In [1]:
%%javascript
IPython.OutputArea.prototype._should_scroll = function(lines) {
    return false;
}

In [2]:
import os
import dill
import warnings

import numpy as np
import pandas as pd
import time as time

from sklearn import metrics
from sklearn.ensemble import AdaBoostClassifier
from sklearn.tree import DecisionTreeClassifier
from sklearn.ensemble import ExtraTreesClassifier
from sklearn.ensemble import GradientBoostingClassifier
from sklearn.naive_bayes import GaussianNB
from sklearn.gaussian_process import GaussianProcessClassifier
from sklearn.ensemble import RandomForestClassifier
from sklearn.neighbors import KNeighborsClassifier
from sklearn.neural_network import MLPClassifier
from sklearn.svm import SVC
from xgboost import XGBClassifier

from sklearn.model_selection import cross_val_score, cross_val_predict
from sklearn.model_selection import train_test_split
from sklearn.model_selection import StratifiedKFold

In [3]:
# To Read out 1000 rows rather than the default value. 
pd.set_option('display.max_rows', 1000)

# To Read out 1000 columns rather than the default value. 
pd.set_option('display.max_columns', 1000)

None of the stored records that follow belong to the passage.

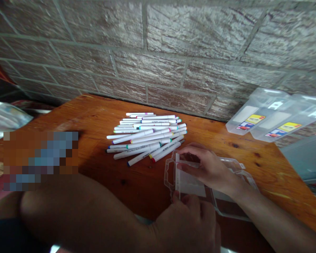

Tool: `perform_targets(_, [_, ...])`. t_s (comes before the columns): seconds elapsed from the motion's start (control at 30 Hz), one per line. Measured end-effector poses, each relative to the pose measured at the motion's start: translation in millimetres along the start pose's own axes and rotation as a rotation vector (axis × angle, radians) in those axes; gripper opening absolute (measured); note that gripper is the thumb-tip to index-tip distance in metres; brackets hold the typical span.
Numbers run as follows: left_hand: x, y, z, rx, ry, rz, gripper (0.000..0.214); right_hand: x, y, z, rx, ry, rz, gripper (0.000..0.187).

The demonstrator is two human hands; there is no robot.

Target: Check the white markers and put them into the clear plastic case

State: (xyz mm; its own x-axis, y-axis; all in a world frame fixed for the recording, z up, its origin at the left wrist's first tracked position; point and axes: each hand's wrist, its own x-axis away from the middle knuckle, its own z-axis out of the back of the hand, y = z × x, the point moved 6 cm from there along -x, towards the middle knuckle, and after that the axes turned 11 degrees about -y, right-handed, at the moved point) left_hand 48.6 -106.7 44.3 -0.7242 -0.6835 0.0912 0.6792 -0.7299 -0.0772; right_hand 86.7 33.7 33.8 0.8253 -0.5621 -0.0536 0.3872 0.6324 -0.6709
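A clear plastic marker case (185,182) lies open on the wooden table (94,119) in front of me. My left hand (192,219) grips its near edge from below, fingers curled on the plastic. My right hand (206,167) rests over the case's far side, its fingers pinching the upright clear flap. A pile of several white markers (147,137) with coloured caps lies just beyond the case, to its left.
Two more clear plastic cases (265,117) with yellow labels lean against the brick wall (158,45) at the right. A grey flat object (305,158) lies at the right edge. A blurred patch (40,160) covers part of the table's left side.
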Motion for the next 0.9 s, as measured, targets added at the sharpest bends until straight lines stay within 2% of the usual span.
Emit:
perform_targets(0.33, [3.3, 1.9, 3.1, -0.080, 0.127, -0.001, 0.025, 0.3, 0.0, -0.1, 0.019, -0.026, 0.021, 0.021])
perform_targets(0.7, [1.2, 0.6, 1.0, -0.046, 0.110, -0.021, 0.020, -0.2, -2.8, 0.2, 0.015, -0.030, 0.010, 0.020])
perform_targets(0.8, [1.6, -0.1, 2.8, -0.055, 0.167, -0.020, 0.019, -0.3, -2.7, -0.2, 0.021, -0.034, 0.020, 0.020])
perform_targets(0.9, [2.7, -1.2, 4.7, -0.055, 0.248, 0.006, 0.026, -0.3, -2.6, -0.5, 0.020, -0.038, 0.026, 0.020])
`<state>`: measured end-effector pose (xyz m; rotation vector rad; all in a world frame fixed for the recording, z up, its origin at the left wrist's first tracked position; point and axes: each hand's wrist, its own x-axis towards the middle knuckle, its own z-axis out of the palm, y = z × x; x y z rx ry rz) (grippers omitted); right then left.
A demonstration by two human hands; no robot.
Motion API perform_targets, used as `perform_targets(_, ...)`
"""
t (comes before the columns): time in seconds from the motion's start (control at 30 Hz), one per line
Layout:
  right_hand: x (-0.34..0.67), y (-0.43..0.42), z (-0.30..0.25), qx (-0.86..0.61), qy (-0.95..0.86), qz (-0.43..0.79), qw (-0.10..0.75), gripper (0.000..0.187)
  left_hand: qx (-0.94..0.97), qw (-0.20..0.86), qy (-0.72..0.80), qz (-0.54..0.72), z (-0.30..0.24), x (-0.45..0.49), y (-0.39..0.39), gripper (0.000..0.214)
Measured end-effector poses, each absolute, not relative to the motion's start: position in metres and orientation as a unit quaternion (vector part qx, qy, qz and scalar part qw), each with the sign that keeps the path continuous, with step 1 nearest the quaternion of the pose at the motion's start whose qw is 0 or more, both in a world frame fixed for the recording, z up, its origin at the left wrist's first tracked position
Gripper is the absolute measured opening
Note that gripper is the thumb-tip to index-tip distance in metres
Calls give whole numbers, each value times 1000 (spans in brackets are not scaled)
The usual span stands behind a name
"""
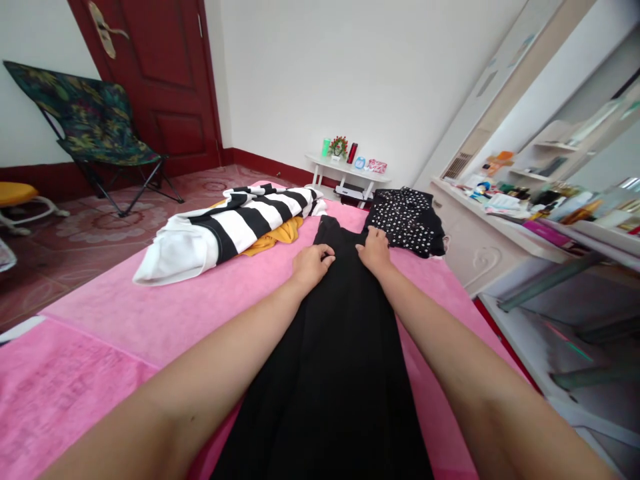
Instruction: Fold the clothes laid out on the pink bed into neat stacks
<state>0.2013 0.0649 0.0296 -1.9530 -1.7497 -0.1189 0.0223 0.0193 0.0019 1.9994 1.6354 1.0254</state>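
Observation:
A long black garment [345, 353] lies lengthwise on the pink bedspread [210, 307], narrow at the far end and wider toward me. My left hand [311, 265] is closed at its left edge near the narrow end, thumb and fingers pinched on the cloth. Across from it, my right hand [375, 250] has its fingers curled over the right edge. Just beyond the right hand rests a black garment with white dots [406, 223]. Left of the narrow end, a black-and-white striped garment [250, 223] lies partly over a mustard-yellow cloth [275, 238].
A low white table [345, 168] with small items stands by the far wall. Along the right side is a cluttered dressing table [505, 223]. A folding chair [100, 123] and a yellow-topped stool [17, 191] stand on the floor at left, near a dark red door [160, 73].

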Motion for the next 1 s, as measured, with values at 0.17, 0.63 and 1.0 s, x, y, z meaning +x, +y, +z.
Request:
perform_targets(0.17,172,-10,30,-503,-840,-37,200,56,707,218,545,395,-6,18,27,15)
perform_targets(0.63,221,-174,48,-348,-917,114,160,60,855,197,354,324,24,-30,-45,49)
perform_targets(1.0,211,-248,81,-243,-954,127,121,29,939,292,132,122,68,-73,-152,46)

# Not prinitng the warnings
warnings.filterwarnings('ignore')

# Setting a random seed for reproducability
np.random.seed(7)

# Setting up the k-fold
kFold = StratifiedKFold(n_splits = 10, shuffle = True, random_state = 7)

# Setting the working directory for data and output files
cwd = os.getcwd()
os.chdir(cwd + '/data/')

# Setting the environment for temporary results
%env JOBLIB_TEMP_FOLDER = /tmp

env: JOBLIB_TEMP_FOLDER=/tmp


In [4]:
# Problem 1
df = pd.read_csv('kplr_dr25_inj1_plti.csv', header = 0)

print('Dataset Size:')
print(df.shape)
print()

temp_df = df.iloc[:, 0:15]
df_drop = temp_df[temp_df.isnull().any(axis=1)]
temp_df = temp_df.drop(df_drop.index.values)
temp_df = temp_df[temp_df.Recovered != 2]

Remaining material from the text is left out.